De chaque côté de la fenêtre
De chaque côté de la fenêtre il y a des enfants.
Un rayon de soleil frappe les carreaux, illumine de son reflet les petites frimousses des garçons qui jouent à la guerre, des filles qui jouent à la dînette.
Un rayon de soleil pénètre dans la grande chambre noire, frappe la porte close, enflamme sur son passage les poussières qui dansent.
En silence.
Une faible lueur nuance à peine le visage figé du petit bonhomme assis dos au mur, en tailleur.
Il n'a pas d'amis.
Il fait des origamis à sa façon.
Il plie et replie des petits bouts de papier, pendant des heures. C'est l'idée qu'il se fait du bonheur.
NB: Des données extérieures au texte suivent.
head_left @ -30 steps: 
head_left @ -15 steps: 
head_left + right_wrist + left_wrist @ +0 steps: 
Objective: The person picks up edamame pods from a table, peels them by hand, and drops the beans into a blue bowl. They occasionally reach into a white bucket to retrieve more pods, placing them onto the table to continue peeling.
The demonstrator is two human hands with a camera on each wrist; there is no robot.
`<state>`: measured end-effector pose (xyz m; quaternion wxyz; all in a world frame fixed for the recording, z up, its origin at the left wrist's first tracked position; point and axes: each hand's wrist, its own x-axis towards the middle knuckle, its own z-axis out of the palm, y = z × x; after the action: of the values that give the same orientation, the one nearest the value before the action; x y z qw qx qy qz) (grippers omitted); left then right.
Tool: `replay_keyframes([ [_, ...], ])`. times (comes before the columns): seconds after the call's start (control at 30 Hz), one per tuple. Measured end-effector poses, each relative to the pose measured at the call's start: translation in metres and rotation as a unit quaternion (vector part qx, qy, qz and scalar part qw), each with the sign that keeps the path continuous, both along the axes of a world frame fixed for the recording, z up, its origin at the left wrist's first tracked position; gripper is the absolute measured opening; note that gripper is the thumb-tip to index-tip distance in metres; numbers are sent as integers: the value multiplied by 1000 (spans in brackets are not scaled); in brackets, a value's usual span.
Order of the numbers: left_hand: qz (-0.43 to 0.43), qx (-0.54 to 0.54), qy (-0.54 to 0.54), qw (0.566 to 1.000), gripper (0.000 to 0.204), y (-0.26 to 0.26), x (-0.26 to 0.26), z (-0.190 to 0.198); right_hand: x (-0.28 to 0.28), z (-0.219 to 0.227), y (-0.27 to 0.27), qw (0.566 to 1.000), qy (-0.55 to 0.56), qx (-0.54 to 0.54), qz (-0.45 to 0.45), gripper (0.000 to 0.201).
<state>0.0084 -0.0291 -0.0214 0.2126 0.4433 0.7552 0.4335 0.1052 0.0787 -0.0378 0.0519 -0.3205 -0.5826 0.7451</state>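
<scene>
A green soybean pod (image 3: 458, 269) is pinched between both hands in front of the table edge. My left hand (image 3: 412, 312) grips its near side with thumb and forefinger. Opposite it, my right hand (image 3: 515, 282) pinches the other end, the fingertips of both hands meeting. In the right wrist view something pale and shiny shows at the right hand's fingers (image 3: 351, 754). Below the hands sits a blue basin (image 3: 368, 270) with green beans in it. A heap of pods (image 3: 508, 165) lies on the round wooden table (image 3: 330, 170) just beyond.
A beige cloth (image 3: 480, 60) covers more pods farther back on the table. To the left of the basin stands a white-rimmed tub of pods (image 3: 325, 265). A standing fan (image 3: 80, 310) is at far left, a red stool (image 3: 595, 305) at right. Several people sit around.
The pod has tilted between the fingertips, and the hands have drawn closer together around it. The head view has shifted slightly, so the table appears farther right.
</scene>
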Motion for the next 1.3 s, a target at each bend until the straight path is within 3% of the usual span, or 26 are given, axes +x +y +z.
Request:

On dit qu'il n'est pas normal. Il le sait. Ça lui fait mal.
Les années passent, le petit fantôme devient un homme.
Il a gardé avec lui sa fenêtre ; il l'oriente vers le soleil et capte les rayons.
Il observe les poussières qui dansent. Ça lui rappelle son enfance, celle qu'il n'a pas eue. Ça virevolte, ça va dans tous les sens.
De l'autre côté de la fenêtre il y a des ouvriers, des secrétaires, des gens qu'on admire, d'autres qu'on méprise, des gens qui se font la guerre et qui rentrent le soir se remplir le ventre d'une bonne soupe bien chaude.
Les années passent encore. Une faible lueur nuance à peine les marques du temps gravées sur le visage du petit rien du tout.
La poussière s'est déposée sur sa fenêtre, il ne sait plus où est le soleil.
Son cœur épargné par la guerre ne reçoit plus de chaleur.
Il n'est pas normal, le petit rien du tout. Personne ne le lui dit plus, mais il le sait et il en est heureux.
Quelqu'un a lancé un caillou vers sa fenêtre.
Un rayon de soleil traverse le carreau cassé, et vient illuminer ses yeux pour la première fois.